# 9 days after Embroyo Transfer and I have a sort of sticky discharge/ mucus



## CCros (Jan 4, 2012)

Hi
I have been looking on this website for a long time now getting advice and comparing notes with everyone.  I'm finding this last waiting part really difficult. It is Friday today ( day 9 after ET) and on Monday I go in for the blood test to see if I am pregnant. I have no idea if it has worked or not.  I'm trying to not get my hopes up.  

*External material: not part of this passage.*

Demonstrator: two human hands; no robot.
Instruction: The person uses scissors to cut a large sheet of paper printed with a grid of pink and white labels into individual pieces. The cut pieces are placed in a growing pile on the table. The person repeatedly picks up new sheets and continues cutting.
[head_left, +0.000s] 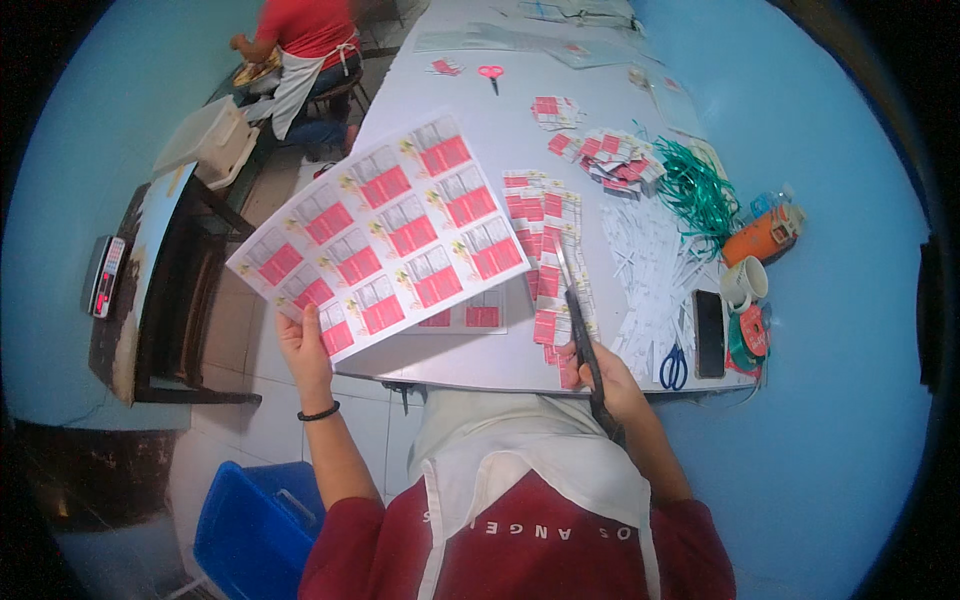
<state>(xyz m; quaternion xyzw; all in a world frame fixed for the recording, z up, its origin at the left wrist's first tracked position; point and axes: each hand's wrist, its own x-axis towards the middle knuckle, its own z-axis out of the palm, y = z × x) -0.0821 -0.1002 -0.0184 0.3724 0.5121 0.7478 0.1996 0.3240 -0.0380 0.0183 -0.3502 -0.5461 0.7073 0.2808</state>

Could anyone tell me, I have this sticky sort of discharge/ mucus, not very much of it when I wipe, it is slightly pinkish. I sometimes have it and then I don't, for the last couple of days.  Does anyone know what this is?    I've been trawling the Internet for the last few days trying to work out what it is ( start of period etc)... Would anyone have any info?


----------



## No1 rainbow princess (Aug 12, 2004)

Could be implantation bleeding? 
Good luck... Let us know how you get on!


----------



## Betty-Boo (Oct 14, 2007)

and welcome to Fertility Friends   

FF is a lifeline for everyone and anyone, seeking support, information and lasting friendship whilst going through fertility issues. FF members are fantastic listeners when when family, friends, doctors and sometimes even partners just don't "get" what you're going through and feeling.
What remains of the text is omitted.